### PROBLEM STATEMENT
Without including the pictures, copy out every line below.

# # #

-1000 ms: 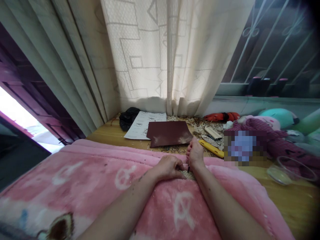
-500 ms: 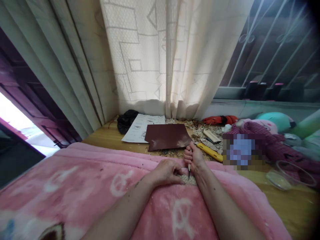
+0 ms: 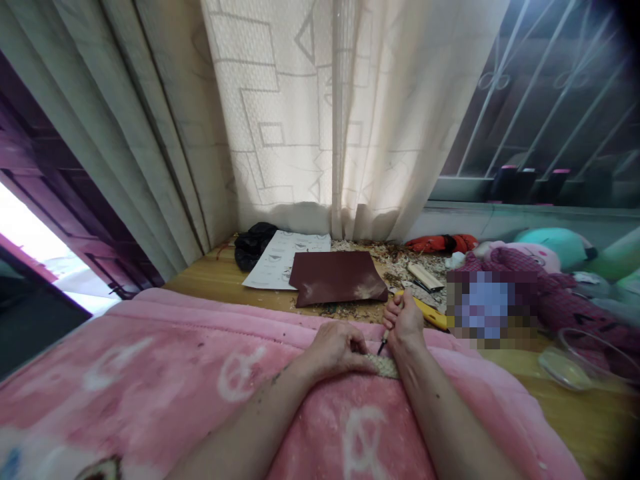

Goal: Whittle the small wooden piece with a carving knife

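A small pale, textured piece (image 3: 384, 366) rests on the pink blanket (image 3: 175, 373) in front of me. My left hand (image 3: 340, 348) pinches its left end between thumb and fingers. Wrapped round the handle of a thin, dark-tipped tool (image 3: 383, 341) is my right hand (image 3: 404, 320); the tip points down at the upper edge of the pale piece. The right end of the piece lies beside my right wrist.
On the wooden table (image 3: 200, 273) lie a brown sheet (image 3: 340, 277), printed paper (image 3: 270, 260), a black bag (image 3: 253, 245), a yellow cutter (image 3: 431, 315), scattered shavings and a red cloth item (image 3: 440, 243). A clear container (image 3: 567, 369) and plush toys stand right.
My right hand and the tool have moved a little to the right, and the tool is more tilted. More of the pale piece shows between my hands.
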### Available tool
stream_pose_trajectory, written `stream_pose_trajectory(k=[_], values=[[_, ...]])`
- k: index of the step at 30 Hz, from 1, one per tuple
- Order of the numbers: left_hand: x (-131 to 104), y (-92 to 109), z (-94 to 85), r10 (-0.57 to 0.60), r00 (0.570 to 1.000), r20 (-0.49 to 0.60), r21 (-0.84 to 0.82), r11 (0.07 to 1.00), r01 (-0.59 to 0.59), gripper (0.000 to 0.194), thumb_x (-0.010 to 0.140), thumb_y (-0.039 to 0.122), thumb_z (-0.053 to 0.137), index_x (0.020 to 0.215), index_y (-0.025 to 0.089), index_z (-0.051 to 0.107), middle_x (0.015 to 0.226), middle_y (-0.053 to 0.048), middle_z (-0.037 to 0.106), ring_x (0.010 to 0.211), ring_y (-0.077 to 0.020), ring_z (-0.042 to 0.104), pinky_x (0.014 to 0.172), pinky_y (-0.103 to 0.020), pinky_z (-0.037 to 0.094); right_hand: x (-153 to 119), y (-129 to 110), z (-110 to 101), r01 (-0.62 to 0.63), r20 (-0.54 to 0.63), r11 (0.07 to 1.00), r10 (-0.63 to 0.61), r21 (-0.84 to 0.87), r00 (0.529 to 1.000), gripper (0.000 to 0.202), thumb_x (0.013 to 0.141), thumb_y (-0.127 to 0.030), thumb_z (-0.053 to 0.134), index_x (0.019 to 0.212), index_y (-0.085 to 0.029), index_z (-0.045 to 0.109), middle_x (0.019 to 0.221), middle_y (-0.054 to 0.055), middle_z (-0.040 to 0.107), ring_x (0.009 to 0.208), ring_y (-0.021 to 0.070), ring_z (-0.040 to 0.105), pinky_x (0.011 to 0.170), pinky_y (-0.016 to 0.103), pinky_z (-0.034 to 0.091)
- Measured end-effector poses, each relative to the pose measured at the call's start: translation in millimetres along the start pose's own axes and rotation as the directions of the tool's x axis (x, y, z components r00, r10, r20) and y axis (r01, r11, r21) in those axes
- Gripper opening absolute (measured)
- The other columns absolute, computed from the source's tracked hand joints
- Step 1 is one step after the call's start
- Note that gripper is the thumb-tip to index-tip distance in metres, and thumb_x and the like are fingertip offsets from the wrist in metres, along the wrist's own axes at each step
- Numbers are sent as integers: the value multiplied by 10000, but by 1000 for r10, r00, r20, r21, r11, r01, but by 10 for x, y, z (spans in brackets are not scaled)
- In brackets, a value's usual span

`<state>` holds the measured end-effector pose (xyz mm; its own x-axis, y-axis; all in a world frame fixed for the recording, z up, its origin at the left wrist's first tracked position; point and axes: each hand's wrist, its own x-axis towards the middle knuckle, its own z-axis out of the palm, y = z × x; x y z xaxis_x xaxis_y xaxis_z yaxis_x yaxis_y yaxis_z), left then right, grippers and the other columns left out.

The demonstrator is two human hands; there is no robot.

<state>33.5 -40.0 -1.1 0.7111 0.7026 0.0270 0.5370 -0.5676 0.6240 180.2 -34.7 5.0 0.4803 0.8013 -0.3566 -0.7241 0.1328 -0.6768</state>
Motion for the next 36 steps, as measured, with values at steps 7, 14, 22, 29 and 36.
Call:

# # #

### ANSWER SECTION
-1000 ms: 
-500 ms: 
+0 ms: 

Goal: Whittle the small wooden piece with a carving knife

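A small pale, textured piece (image 3: 384, 366) rests on the pink blanket (image 3: 175, 373) in front of me. My left hand (image 3: 340, 348) pinches its left end between thumb and fingers. Wrapped round the handle of a thin, dark-tipped tool (image 3: 383, 341) is my right hand (image 3: 404, 320); the tip points down at the upper edge of the pale piece. The right end of the piece lies beside my right wrist.
On the wooden table (image 3: 200, 273) lie a brown sheet (image 3: 340, 277), printed paper (image 3: 270, 260), a black bag (image 3: 253, 245), a yellow cutter (image 3: 431, 315), scattered shavings and a red cloth item (image 3: 440, 243). A clear container (image 3: 567, 369) and plush toys stand right.
My right hand and the tool have moved a little to the right, and the tool is more tilted. More of the pale piece shows between my hands.
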### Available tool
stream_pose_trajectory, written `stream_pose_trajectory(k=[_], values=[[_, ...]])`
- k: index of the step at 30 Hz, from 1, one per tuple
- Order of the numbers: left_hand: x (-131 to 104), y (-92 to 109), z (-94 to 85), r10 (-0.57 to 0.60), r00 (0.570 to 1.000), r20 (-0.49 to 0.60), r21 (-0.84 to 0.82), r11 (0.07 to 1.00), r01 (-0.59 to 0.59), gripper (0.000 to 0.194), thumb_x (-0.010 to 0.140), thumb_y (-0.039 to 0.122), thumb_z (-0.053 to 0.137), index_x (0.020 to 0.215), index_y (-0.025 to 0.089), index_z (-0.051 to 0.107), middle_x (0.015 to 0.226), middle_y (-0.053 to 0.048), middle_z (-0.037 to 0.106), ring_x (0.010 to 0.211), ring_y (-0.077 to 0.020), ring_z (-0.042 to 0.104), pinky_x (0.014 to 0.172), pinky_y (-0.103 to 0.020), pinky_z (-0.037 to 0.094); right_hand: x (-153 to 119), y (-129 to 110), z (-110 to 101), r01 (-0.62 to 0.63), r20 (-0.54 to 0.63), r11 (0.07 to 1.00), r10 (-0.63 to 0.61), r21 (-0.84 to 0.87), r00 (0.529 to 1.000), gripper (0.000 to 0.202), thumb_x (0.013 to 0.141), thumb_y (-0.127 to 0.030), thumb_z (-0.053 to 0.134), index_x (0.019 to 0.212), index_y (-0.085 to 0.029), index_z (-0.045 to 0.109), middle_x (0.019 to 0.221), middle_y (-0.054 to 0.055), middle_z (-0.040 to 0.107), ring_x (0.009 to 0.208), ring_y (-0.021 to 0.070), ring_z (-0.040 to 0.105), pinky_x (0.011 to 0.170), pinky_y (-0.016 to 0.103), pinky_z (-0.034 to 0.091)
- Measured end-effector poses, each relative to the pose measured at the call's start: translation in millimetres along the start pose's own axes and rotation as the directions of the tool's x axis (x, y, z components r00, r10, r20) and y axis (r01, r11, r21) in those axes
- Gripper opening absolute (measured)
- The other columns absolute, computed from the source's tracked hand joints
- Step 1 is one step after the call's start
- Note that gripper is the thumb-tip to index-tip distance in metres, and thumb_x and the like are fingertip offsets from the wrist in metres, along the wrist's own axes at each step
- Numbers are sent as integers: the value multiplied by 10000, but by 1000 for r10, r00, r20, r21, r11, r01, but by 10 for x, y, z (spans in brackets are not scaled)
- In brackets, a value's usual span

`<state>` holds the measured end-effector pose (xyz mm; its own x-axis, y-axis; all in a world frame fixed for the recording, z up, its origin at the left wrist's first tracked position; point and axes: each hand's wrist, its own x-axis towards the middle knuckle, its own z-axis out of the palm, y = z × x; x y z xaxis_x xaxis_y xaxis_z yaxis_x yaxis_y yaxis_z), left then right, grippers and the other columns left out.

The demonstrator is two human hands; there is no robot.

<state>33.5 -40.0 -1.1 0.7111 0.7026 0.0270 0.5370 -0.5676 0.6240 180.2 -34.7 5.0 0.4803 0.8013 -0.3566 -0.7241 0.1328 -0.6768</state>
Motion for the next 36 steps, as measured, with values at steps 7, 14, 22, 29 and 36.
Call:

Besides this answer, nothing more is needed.